**Instructions to follow**
When responding, copy every record below exactly as it appears.

**Material provided**
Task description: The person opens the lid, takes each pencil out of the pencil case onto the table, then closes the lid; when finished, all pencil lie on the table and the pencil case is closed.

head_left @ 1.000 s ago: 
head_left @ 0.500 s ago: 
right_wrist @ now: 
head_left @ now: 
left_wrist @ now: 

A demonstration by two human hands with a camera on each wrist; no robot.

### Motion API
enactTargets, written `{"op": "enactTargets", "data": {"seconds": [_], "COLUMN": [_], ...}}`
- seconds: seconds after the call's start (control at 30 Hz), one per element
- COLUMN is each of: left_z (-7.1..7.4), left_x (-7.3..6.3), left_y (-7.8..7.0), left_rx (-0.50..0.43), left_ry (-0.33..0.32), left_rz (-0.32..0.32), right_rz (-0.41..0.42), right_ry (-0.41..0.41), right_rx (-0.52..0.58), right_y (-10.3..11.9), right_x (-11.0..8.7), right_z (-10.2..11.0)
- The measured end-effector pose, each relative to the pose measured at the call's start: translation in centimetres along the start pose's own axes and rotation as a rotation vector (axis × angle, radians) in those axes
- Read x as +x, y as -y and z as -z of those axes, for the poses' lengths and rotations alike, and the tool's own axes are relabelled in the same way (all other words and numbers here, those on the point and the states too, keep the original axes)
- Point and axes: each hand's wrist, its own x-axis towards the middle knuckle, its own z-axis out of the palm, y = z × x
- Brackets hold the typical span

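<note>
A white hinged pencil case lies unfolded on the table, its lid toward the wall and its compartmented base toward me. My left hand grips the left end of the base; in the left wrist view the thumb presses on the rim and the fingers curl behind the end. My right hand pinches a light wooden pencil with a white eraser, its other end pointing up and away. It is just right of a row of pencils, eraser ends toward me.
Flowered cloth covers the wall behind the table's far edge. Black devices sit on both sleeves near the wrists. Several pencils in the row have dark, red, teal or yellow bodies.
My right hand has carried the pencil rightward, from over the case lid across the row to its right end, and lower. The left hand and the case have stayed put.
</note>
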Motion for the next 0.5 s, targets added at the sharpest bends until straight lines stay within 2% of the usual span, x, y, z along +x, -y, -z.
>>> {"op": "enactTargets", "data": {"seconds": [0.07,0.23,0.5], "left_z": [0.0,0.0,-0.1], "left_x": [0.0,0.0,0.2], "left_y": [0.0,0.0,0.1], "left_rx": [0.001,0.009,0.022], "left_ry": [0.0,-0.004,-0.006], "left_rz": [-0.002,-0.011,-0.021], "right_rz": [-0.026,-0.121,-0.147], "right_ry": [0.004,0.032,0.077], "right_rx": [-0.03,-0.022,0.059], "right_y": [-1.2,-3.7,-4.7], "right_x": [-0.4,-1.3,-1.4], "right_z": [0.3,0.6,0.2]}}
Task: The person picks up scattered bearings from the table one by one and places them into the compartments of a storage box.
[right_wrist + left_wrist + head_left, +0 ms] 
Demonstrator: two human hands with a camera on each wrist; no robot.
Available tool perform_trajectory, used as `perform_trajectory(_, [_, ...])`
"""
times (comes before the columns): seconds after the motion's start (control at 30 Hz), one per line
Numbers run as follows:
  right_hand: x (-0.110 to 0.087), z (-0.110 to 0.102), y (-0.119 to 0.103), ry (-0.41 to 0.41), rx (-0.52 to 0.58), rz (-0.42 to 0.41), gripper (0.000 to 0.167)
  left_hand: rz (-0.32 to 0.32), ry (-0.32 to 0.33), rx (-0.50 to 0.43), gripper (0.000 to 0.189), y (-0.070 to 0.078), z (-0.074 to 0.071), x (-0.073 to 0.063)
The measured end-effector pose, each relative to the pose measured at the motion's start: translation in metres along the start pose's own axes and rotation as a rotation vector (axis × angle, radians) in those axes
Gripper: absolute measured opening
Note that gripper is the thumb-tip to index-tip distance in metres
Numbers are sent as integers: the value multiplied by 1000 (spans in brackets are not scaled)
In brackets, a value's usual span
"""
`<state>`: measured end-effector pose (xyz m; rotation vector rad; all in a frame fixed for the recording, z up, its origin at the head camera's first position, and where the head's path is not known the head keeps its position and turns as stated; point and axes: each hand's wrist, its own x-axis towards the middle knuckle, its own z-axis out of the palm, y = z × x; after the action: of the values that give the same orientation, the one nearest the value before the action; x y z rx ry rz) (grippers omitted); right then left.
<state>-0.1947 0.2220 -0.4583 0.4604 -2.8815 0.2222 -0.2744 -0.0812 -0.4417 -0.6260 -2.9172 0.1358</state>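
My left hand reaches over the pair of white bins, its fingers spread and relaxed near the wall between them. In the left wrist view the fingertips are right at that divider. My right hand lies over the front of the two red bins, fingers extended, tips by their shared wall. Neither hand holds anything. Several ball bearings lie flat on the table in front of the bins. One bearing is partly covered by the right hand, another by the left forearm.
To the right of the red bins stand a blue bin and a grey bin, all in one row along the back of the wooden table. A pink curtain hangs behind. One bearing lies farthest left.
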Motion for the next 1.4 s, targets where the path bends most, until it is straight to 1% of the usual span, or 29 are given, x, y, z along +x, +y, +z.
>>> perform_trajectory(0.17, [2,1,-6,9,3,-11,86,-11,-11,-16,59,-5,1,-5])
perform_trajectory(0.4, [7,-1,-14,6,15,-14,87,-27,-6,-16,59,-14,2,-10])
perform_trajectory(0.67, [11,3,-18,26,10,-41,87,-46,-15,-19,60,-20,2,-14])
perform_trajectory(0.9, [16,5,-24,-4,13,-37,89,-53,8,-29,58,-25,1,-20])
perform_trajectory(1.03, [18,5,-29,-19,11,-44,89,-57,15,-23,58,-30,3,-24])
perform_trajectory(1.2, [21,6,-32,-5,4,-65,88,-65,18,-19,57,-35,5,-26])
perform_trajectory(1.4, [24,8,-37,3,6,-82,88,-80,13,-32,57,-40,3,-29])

**Task solution**
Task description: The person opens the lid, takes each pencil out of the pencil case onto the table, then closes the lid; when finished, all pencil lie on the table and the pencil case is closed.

head_left @ 1.000 s ago: 
head_left @ 0.500 s ago: 
right_wrist @ now: 
head_left @ now: 
left_wrist @ now: 

A demonstration by two human hands with a camera on each wrist; no robot.

### Motion API
enactTargets, written `{"op": "enactTargets", "data": {"seconds": [_], "COLUMN": [_], ...}}`
- seconds: seconds after the call's start (control at 30 Hz), one per element
- COLUMN is each of: left_z (-7.1..7.4), left_x (-7.3..6.3), left_y (-7.8..7.0), left_rx (-0.50..0.43), left_ry (-0.33..0.32), left_rz (-0.32..0.32), right_rz (-0.41..0.42), right_ry (-0.41..0.41), right_rx (-0.52..0.58), right_y (-10.3..11.9), right_x (-11.0..8.7), right_z (-10.2..11.0)
- The measured end-effector pose, each relative to the pose measured at the call's start: translation in centimetres along the start pose's own axes and rotation as a rotation vector (axis × angle, radians) in those axes
- Read x as +x, y as -y and z as -z of those axes, for the poses' lengths and rotations alike, and the tool's own axes are relabelled in the same way (all other words and numbers here, those on the point and the states too, keep the original axes)
- Point and axes: each hand's wrist, its own x-axis towards the middle knuckle, its own z-axis out of the palm, y = z × x
- Brackets hold the typical span

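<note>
A white hinged pencil case lies unfolded on the table, its lid toward the wall and its compartmented base toward me. My left hand grips the left end of the base; in the left wrist view the thumb presses on the rim and the fingers curl behind the end. My right hand pinches a light wooden pencil with a white eraser, its other end pointing up and away. It is just right of a row of pencils, eraser ends toward me.
Flowered cloth covers the wall behind the table's far edge. Black devices sit on both sleeves near the wrists. Several pencils in the row have dark, red, teal or yellow bodies.
My right hand has carried the pencil rightward, from over the case lid across the row to its right end, and lower. The left hand and the case have stayed put.
</note>
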Motion for the next 0.5 s, targets added at the sharpest bends until straight lines stay within 2% of the usual span, x, y, z along +x, -y, -z.
>>> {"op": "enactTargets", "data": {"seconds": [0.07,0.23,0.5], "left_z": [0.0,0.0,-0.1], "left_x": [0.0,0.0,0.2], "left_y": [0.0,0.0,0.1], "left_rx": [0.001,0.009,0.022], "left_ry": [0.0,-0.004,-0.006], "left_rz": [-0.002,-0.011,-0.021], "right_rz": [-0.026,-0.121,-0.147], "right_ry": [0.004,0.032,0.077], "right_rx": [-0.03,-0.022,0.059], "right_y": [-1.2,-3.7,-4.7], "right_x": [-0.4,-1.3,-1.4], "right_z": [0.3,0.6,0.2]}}
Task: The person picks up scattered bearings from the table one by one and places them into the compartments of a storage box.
[right_wrist + left_wrist + head_left, +0 ms] 
Demonstrator: two human hands with a camera on each wrist; no robot.
Available tool perform_trajectory, used as `perform_trajectory(_, [_, ...])`
"""
times (comes before the columns): seconds after the motion's start (control at 30 Hz), one per line
Numbers run as follows:
  right_hand: x (-0.110 to 0.087), z (-0.110 to 0.102), y (-0.119 to 0.103), ry (-0.41 to 0.41), rx (-0.52 to 0.58), rz (-0.42 to 0.41), gripper (0.000 to 0.167)
  left_hand: rz (-0.32 to 0.32), ry (-0.32 to 0.33), rx (-0.50 to 0.43), gripper (0.000 to 0.189), y (-0.070 to 0.078), z (-0.074 to 0.071), x (-0.073 to 0.063)
The measured end-effector pose, each relative to the pose measured at the motion's start: translation in metres along the start pose's own axes and rotation as a rotation vector (axis × angle, radians) in those axes
Gripper: absolute measured opening
Note that gripper is the thumb-tip to index-tip distance in metres
Numbers are sent as integers: the value multiplied by 1000 (spans in brackets are not scaled)
In brackets, a value's usual span
"""
`<state>`: measured end-effector pose (xyz m; rotation vector rad; all in a frame fixed for the recording, z up, its origin at the head camera's first position, and where the head's path is not known the head keeps its position and turns as stated; point and axes: each hand's wrist, its own x-axis towards the middle knuckle, its own z-axis out of the palm, y = z × x; after the action: of the values that give the same orientation, the one nearest the value before the action; x y z rx ry rz) (grippers omitted); right then left.
<state>-0.1947 0.2220 -0.4583 0.4604 -2.8815 0.2222 -0.2744 -0.0812 -0.4417 -0.6260 -2.9172 0.1358</state>
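My left hand reaches over the pair of white bins, its fingers spread and relaxed near the wall between them. In the left wrist view the fingertips are right at that divider. My right hand lies over the front of the two red bins, fingers extended, tips by their shared wall. Neither hand holds anything. Several ball bearings lie flat on the table in front of the bins. One bearing is partly covered by the right hand, another by the left forearm.
To the right of the red bins stand a blue bin and a grey bin, all in one row along the back of the wooden table. A pink curtain hangs behind. One bearing lies farthest left.
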Motion for the next 1.4 s, targets where the path bends most, until it is straight to 1% of the usual span, or 29 are given, x, y, z along +x, +y, +z.
>>> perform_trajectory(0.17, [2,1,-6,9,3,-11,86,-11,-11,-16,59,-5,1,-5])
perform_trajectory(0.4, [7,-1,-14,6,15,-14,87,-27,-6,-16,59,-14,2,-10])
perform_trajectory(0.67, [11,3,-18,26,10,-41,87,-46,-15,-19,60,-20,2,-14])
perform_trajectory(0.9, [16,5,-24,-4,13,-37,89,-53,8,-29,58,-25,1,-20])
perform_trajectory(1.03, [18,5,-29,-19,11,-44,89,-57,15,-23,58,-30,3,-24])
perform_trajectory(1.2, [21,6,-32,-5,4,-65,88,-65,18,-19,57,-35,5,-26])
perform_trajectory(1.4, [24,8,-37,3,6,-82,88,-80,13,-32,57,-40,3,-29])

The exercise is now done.